Activity –
Your reply should be the following data, copied exactly.

Data extract –
────────────────────────────────────────

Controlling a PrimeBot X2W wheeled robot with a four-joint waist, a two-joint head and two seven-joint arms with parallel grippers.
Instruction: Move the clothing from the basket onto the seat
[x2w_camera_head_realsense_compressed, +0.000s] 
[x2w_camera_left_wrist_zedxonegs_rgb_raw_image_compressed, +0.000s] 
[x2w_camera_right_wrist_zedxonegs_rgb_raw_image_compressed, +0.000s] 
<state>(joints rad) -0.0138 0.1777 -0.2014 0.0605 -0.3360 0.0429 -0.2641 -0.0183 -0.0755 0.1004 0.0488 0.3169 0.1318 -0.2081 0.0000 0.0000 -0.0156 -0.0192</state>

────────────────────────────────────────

Answer to this task –
Controlling a PrimeBot X2W wheeled robot with a four-joint waist, a two-joint head and two seven-joint arms with parallel grippers.
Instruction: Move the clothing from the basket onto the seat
[x2w_camera_head_realsense_compressed, +0.000s] 
[x2w_camera_left_wrist_zedxonegs_rgb_raw_image_compressed, +0.000s] 
[x2w_camera_right_wrist_zedxonegs_rgb_raw_image_compressed, +0.000s] 
<state>(joints rad) -0.0138 0.1777 -0.2014 0.0605 -0.3360 0.0429 -0.2641 -0.0183 -0.0755 0.1004 0.0488 0.3169 0.1318 -0.2081 0.0000 0.0000 -0.0156 -0.0192</state>

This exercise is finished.